Liquidity Ratios (Current, Quick, Cash, Basic Defense Interval, Net Working Capital)

## Liquidity Ratios (Short-term Solvency)

### What they measure

  • Liquidity / short-term solvency = the business's ability to pay its short-term liabilities.
  • Inability to pay erodes credibility and credit rating; continuous default can lead to commercial bankruptcy, then sickness and dissolution.
  • Short-term lenders and creditors care most about liquidity because of their financial stake.
  • Both too little and too much liquidity is bad — excess liquidity means idle, under-utilised funds.

### The liquidity ratios

(a) Current Ratio   (b) Quick / Acid-test Ratio   (c) Cash / Absolute Liquidity Ratio   (d) Basic Defense Interval   (e) Net Working Capital

### A. Current Ratio

$$\text{Current Ratio} = \frac{\text{Current Assets}}{\text{Current Liabilities}}$$

  • Generally acceptable: 2 : 1 — but whether it is satisfactory depends on the nature of the business and the character of its current assets/liabilities.
  • Current Assets = Inventories + Sundry Debtors + Cash & Bank Balances + Receivables/Accruals + Loans & Advances + Disposable Investments + any other current assets.
  • Current Liabilities = Creditors for goods & services + Short-term Loans + Bank Overdraft + Cash Credit + Outstanding Expenses + Provision for Taxation + Proposed Dividend + Unclaimed Dividend + any other current liabilities.

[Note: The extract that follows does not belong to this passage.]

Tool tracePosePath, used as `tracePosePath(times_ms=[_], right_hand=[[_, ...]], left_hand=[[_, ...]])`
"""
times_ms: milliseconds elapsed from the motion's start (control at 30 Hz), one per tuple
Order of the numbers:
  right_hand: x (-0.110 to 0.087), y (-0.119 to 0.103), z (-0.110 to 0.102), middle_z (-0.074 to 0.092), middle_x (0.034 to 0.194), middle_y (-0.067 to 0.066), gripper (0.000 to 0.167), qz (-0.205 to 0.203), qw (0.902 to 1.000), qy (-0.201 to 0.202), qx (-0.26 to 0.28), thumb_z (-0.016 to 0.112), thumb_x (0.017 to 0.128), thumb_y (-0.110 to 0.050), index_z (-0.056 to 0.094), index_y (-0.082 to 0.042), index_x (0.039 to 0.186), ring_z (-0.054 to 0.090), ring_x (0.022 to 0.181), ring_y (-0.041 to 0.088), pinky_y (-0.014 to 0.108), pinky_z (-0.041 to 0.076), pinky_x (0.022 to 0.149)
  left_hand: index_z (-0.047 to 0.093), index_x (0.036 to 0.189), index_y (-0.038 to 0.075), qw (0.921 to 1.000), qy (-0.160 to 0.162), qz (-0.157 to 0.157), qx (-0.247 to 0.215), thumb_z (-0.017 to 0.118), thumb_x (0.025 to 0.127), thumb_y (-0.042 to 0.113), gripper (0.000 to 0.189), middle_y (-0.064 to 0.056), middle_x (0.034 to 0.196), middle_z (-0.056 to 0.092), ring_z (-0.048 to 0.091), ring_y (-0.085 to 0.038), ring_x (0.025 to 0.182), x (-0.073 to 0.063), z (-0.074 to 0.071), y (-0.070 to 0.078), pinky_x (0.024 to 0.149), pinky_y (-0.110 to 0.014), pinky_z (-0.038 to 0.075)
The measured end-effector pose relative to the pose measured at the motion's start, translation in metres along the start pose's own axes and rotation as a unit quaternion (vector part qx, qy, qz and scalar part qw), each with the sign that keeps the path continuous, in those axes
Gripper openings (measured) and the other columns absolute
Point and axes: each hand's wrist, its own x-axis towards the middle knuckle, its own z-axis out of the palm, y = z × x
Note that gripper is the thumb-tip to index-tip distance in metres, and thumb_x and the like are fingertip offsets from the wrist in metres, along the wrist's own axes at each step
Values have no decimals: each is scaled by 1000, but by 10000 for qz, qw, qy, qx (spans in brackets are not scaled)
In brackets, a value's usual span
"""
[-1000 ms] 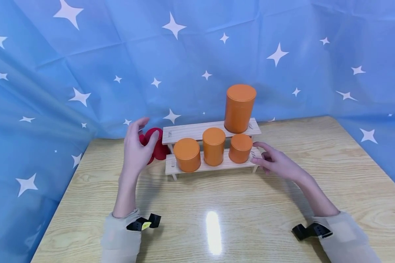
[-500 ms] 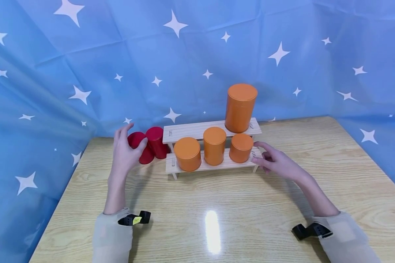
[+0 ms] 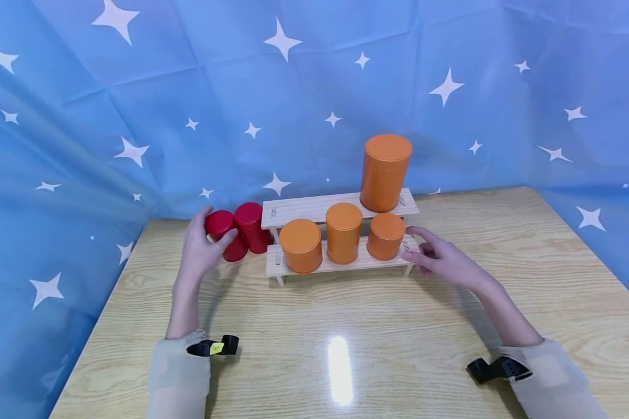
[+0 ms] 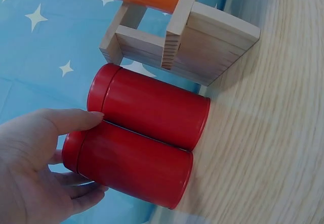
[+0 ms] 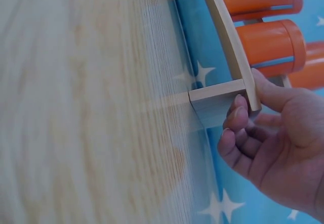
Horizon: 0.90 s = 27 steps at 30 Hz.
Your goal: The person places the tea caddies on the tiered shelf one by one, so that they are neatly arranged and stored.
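My left hand (image 3: 196,250) is round the top of a red canister (image 4: 134,163), thumb on one side of its lid and fingers on the other. This canister stands upright on the table, against a second red canister (image 3: 253,228) at its right. A two-tier wooden shelf (image 3: 306,208) stands right of both. My right hand (image 3: 442,263) grips the right end of its lower board (image 5: 230,37), thumb above and fingers curled below. Orange canisters stand on it: a wide one (image 3: 301,250), a slim one (image 3: 343,235) and a short one (image 3: 385,238) below, a tall one (image 3: 384,180) above.
The light wood table (image 3: 272,337) runs under everything, with a bright reflection in front of the shelf. A blue cloth with white stars (image 3: 314,81) hangs close behind the shelf and along the table's left side.
My left hand has moved left from over the right red canister to the left one, and its fingers have closed in round the lid. The right hand stays at the shelf's end.
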Motion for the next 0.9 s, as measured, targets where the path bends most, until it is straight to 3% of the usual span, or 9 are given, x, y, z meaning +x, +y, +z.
tracePosePath(times_ms=[333,500,700,900], right_hand=[[-1,-2,0,48,71,8,65,37,10000,7,44,60,103,-30,28,-6,154,51,61,24,34,45,60],[-1,-1,-1,46,69,6,65,32,10000,12,-9,60,103,-31,28,-6,154,50,60,23,33,44,60],[0,0,-1,47,69,6,64,27,10000,-6,-29,60,103,-32,29,-6,153,50,60,22,33,44,59],[0,0,0,46,69,6,64,29,10000,-3,18,59,103,-31,29,-6,153,49,60,22,33,44,59]], left_hand=[[21,154,-3,9972,-417,-284,-544,74,90,11,84,-24,143,45,48,-41,127,1,-1,-5,101,-55,47],[22,150,-4,9948,-453,-431,-805,73,91,9,80,-25,142,46,49,-40,126,0,0,-4,102,-52,46],[28,147,0,9945,-40,-456,-946,78,88,13,78,-20,139,50,51,-35,123,-1,-1,-2,98,-50,50],[35,144,2,9920,711,-137,-1037,83,85,19,78,-13,136,53,54,-28,120,-6,-9,13,101,-45,49]])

### B. Quick Ratio (Acid-test Ratio)

One of the best measures of liquidity — it strips out the least-liquid current asset (inventory).

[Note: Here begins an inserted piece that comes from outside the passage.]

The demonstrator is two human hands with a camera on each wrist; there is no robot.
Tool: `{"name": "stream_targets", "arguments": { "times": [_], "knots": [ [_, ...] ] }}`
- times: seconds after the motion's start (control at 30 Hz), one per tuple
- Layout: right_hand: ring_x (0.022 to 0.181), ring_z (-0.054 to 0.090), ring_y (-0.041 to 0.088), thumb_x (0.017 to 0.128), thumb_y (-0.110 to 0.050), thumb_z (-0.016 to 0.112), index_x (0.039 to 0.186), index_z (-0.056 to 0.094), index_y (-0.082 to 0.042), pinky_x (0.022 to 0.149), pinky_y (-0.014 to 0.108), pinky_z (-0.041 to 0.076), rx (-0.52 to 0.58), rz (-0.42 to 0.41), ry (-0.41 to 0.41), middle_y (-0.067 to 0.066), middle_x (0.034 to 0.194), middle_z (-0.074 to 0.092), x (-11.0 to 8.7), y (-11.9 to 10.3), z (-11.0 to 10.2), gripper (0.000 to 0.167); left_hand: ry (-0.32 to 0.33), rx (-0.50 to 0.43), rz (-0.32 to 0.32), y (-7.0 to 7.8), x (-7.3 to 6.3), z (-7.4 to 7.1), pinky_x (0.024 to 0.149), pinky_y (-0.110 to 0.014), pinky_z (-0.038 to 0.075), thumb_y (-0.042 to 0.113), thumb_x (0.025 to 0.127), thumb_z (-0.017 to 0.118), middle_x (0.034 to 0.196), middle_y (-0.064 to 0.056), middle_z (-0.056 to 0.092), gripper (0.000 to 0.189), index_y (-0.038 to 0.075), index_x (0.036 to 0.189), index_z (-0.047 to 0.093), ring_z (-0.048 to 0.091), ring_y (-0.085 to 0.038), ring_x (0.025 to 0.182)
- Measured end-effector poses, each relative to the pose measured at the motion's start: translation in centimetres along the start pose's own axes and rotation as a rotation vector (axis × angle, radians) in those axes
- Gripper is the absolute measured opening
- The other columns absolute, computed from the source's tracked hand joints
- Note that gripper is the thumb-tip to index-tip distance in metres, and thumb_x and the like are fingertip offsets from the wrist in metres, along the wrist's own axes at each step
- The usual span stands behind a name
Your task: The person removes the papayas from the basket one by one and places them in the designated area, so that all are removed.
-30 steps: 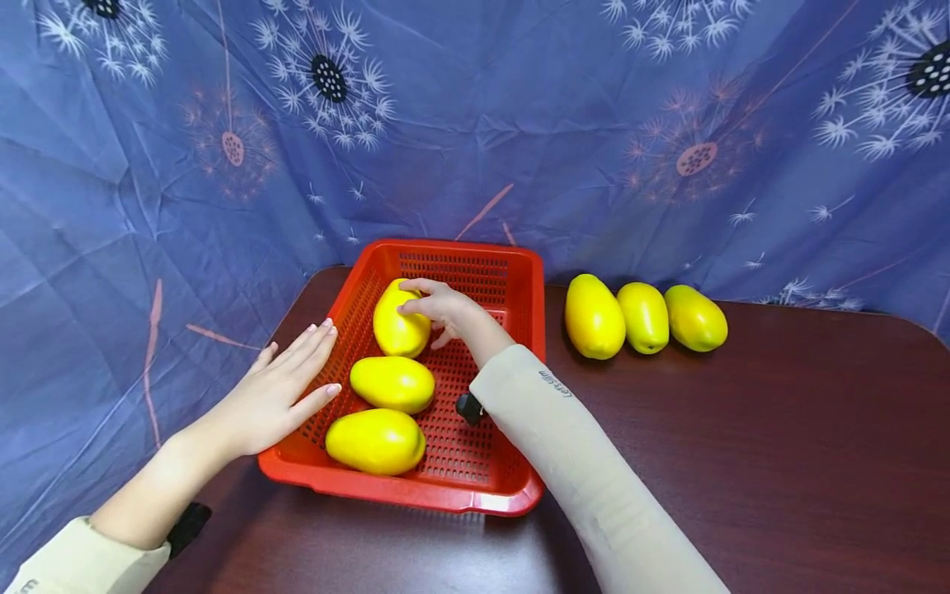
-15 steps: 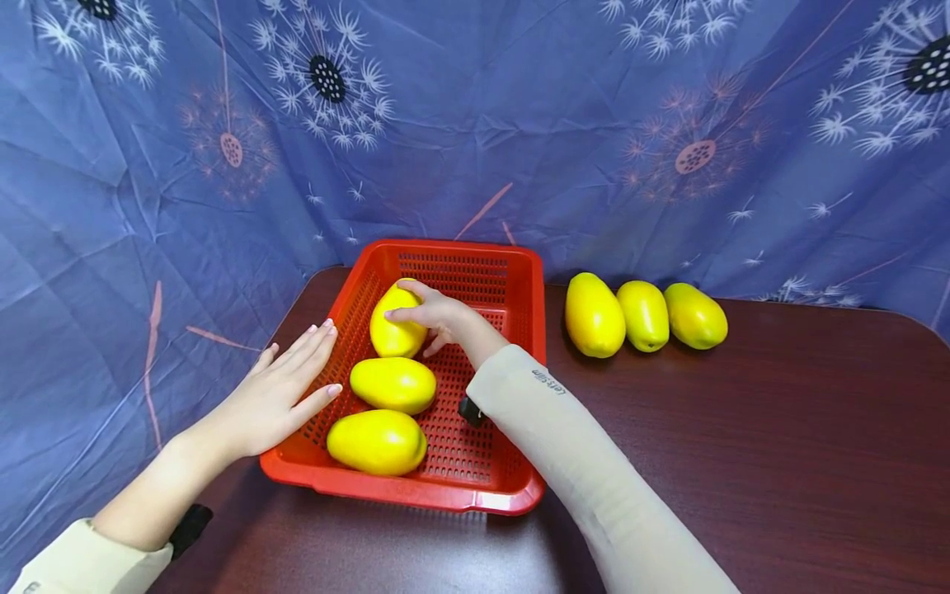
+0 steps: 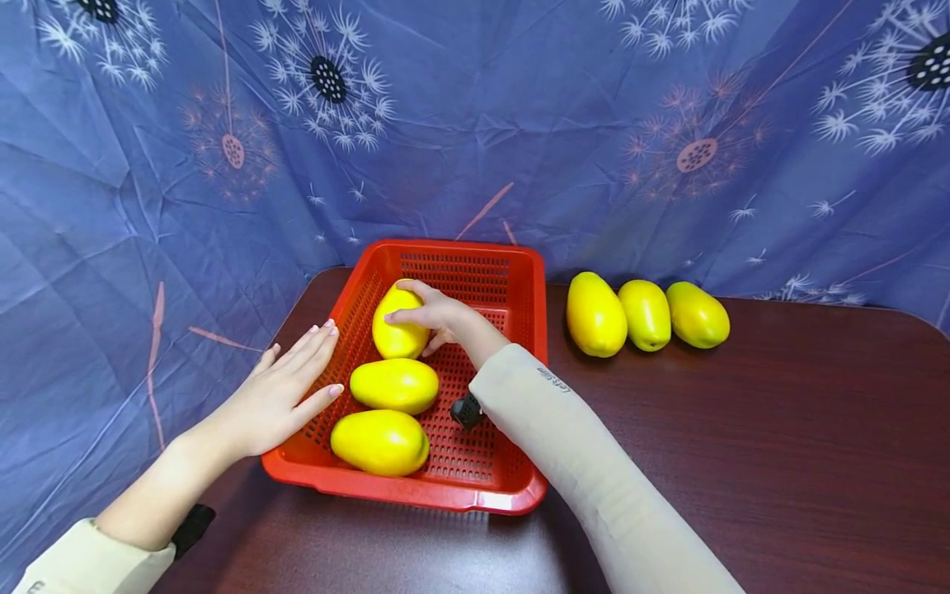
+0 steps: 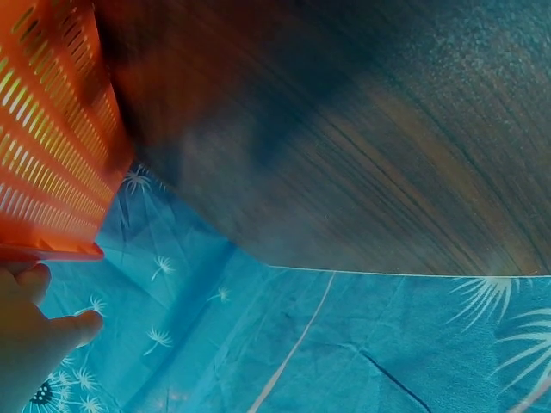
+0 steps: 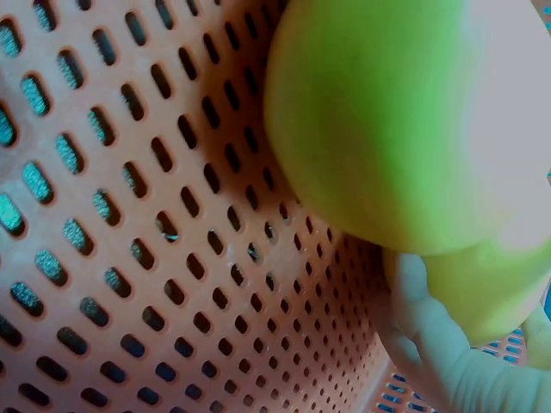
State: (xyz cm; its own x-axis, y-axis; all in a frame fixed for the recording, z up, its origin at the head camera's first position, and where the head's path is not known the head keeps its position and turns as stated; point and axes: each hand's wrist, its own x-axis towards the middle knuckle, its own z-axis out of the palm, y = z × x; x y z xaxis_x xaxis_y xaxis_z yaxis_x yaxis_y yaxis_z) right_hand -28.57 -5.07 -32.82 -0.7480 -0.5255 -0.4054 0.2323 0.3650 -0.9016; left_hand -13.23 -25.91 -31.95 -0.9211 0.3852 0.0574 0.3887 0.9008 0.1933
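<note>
The red plastic basket (image 3: 486,500) holds three yellow mangoes in a column along its left side. My right hand (image 3: 438,317) grips the far mango (image 3: 399,330) from its right, fingers over its top; in the right wrist view fingers (image 5: 435,344) curl against its underside. Just in front lie the middle mango (image 3: 394,385) and the near mango (image 3: 380,443). Against the basket's left rim rests my left hand (image 3: 278,396), flat with fingers straight and holding nothing. The left wrist view shows its fingertips (image 4: 77,327) beside the rim.
Right of the basket on the dark wooden table (image 3: 712,445) stand three more mangoes in a row, the closest being a large mango (image 3: 596,315). A blue dandelion-print cloth (image 3: 475,115) hangs behind and to the left, right at the table's edge.
My right hand has shifted slightly left and its fingers reach further over the far mango. The left hand stays on the rim, and the other mangoes hold their places.
</note>
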Motion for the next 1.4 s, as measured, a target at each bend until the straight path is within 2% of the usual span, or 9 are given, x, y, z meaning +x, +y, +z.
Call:
{"name": "stream_targets", "arguments": {
  "times": [0.1, 0.3, 0.53, 0.9, 1.13, 1.4],
  "knots": [
    [0.107, 0.049, 0.033, 0.087, -0.024, 0.066, 0.144, 0.029, -0.033, 0.070, 0.048, 0.054, 0.003, -0.004, 0.000, 0.008, 0.142, 0.028, -0.1, -0.1, -0.1, 0.069, -0.003, -0.003, -0.002, 0.1, 0.0, 0.0, 0.102, -0.066, 0.012, 0.042, 0.097, 0.043, 0.154, -0.013, 0.015, 0.068, 0.004, 0.149, 0.018, 0.012, -0.032, 0.141],
    [0.114, 0.046, 0.034, 0.087, -0.025, 0.066, 0.144, 0.029, -0.034, 0.079, 0.053, 0.050, 0.033, -0.015, 0.007, 0.006, 0.145, 0.027, -0.6, -0.5, -0.2, 0.069, -0.004, -0.005, -0.002, 0.1, 0.0, -0.2, 0.102, -0.066, 0.012, 0.041, 0.097, 0.043, 0.154, -0.013, 0.015, 0.069, 0.005, 0.149, 0.017, 0.011, -0.032, 0.141],
    [0.115, 0.046, 0.034, 0.086, -0.026, 0.067, 0.144, 0.030, -0.034, 0.074, 0.049, 0.053, 0.029, -0.039, 0.016, 0.006, 0.145, 0.028, -0.8, -0.9, -0.4, 0.069, 0.002, -0.004, 0.002, 0.1, 0.0, 0.0, 0.102, -0.066, 0.012, 0.041, 0.096, 0.044, 0.154, -0.013, 0.016, 0.069, 0.005, 0.149, 0.018, 0.012, -0.032, 0.141],
    [0.110, 0.049, 0.038, 0.088, -0.022, 0.064, 0.143, 0.032, -0.033, 0.079, 0.055, 0.049, 0.148, -0.080, 0.016, 0.007, 0.142, 0.029, -1.4, -2.2, -0.5, 0.064, 0.006, -0.001, -0.001, -0.1, 0.0, 0.0, 0.102, -0.066, 0.012, 0.041, 0.096, 0.044, 0.154, -0.013, 0.017, 0.068, 0.004, 0.148, 0.019, 0.013, -0.033, 0.140],
    [0.109, 0.050, 0.041, 0.089, -0.021, 0.063, 0.143, 0.031, -0.033, 0.077, 0.055, 0.050, 0.178, -0.126, -0.004, 0.008, 0.142, 0.028, -2.5, -3.1, -0.7, 0.064, -0.003, -0.012, -0.006, 0.0, 0.1, 0.1, 0.103, -0.066, 0.010, 0.042, 0.096, 0.044, 0.154, -0.013, 0.016, 0.069, 0.005, 0.149, 0.018, 0.012, -0.032, 0.141],
    [0.114, 0.047, 0.041, 0.089, -0.020, 0.062, 0.143, 0.030, -0.034, 0.082, 0.056, 0.048, 0.224, -0.150, -0.012, 0.008, 0.141, 0.029, -4.1, -4.0, -1.8, 0.065, -0.015, -0.016, -0.012, -0.1, 0.0, -0.1, 0.103, -0.065, 0.010, 0.041, 0.096, 0.044, 0.155, -0.012, 0.014, 0.069, 0.007, 0.149, 0.016, 0.010, -0.031, 0.141]
  ]
}}
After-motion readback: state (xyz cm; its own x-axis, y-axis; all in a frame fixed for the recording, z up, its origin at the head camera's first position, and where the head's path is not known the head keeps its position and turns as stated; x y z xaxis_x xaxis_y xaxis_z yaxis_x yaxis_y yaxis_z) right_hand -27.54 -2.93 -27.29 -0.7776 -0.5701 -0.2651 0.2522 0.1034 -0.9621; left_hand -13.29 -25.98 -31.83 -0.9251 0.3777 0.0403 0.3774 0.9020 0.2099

$$\text{Quick Ratio} = \frac{\text{Quick Assets}}{\text{Current Liabilities}}$$

  • Acceptable standard: 1 : 1.
  • Caveat: a 1:1 quick ratio is not satisfactory if most 'quick assets' are accounts receivable and the collection of those receivables lags behind the schedule for paying current liabilities.

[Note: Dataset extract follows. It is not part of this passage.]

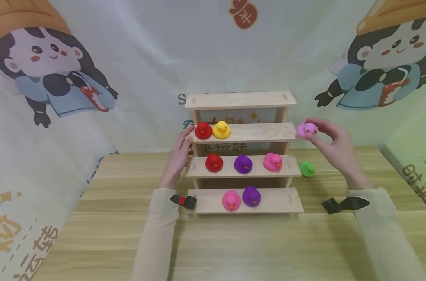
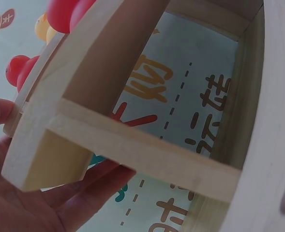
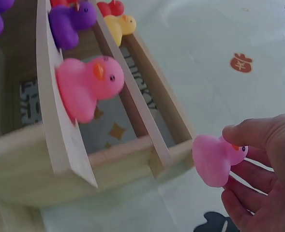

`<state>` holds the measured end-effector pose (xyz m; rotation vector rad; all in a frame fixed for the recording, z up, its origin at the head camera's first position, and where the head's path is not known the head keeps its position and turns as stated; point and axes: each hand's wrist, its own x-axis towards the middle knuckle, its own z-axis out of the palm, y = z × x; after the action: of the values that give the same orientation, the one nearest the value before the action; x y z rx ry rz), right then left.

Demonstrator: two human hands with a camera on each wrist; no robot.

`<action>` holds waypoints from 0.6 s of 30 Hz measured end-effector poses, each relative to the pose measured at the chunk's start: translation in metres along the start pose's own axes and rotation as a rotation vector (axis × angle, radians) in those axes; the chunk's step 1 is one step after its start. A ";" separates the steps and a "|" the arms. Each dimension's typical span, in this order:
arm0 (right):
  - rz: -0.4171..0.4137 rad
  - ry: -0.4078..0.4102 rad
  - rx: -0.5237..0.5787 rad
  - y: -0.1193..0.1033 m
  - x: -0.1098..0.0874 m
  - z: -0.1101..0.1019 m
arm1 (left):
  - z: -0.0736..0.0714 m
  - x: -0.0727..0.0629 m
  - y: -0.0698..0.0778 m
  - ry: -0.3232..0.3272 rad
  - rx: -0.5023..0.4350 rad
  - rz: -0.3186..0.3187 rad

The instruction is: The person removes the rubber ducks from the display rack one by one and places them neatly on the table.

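Note:
My right hand (image 1: 334, 146) pinches a light pink rubber duck (image 1: 307, 129) between thumb and fingers, just off the right end of the second tier from the top. In the right wrist view the same duck (image 3: 213, 160) overlaps the corner of the rack. My left hand (image 1: 176, 158) grips the left side of the wooden tiered shelf (image 1: 258, 132), thumb at the board's end and fingers behind the side piece. Close to that thumb sit a red duck (image 1: 203, 130) and a yellow duck (image 1: 221, 130), side by side on the second tier.
The tier below holds a red duck (image 1: 214, 162), a purple duck (image 1: 243, 164) and a pink duck (image 1: 273, 162). On the lowest board are another pink duck (image 1: 231, 200) and purple duck (image 1: 251, 196). A green duck (image 1: 307, 169) sits right of the shelf; a printed cloth (image 1: 146, 58) hangs behind.

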<state>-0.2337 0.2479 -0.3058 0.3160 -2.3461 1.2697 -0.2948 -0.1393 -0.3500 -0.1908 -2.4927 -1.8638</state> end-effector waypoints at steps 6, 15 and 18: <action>-0.011 0.004 -0.050 0.011 -0.001 -0.019 | 0.001 0.000 0.000 0.015 0.004 -0.001; 0.063 -0.098 -0.168 0.030 -0.002 -0.042 | 0.003 0.002 0.001 0.026 0.003 0.000; 0.077 -0.134 -0.198 0.037 -0.004 -0.045 | 0.003 0.001 0.001 0.030 0.003 0.006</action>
<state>-0.2323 0.3057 -0.3136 0.2556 -2.5960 1.0683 -0.2956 -0.1365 -0.3498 -0.1684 -2.4725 -1.8471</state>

> Exam tip: The benchmarks (2:1 current, 1:1 quick) are rules of thumb, not absolute targets — always qualify them with the nature of the business.

Worked example

### Example 1

Current Ratio: Current Assets = ₹4,00,000, Current Liabilities = ₹2,00,000 → Current Ratio = 4,00,000 / 2,00,000 = 2 : 1 (matches the standard benchmark).

### Example 2

Quick Ratio: From the above, if Inventory = ₹1,50,000, then Quick Assets = 4,00,000 − 1,50,000 = ₹2,50,000 → Quick Ratio = 2,50,000 / 2,00,000 = 1.25 : 1 (above the 1:1 norm).

⚠️ Common exam mistakes

  • Including inventory (and prepaid expenses) in 'quick assets' — quick assets exclude stock because it is the least liquid current asset.
  • Treating the 2:1 and 1:1 benchmarks as universal pass/fail thresholds rather than rules of thumb dependent on the business's nature.
  • Assuming a healthy quick ratio always means good liquidity — if most quick assets are slow-collecting receivables, real liquidity may still be poor.
  • Forgetting to include items like Proposed Dividend, Provision for Taxation and Bank Overdraft within Current Liabilities.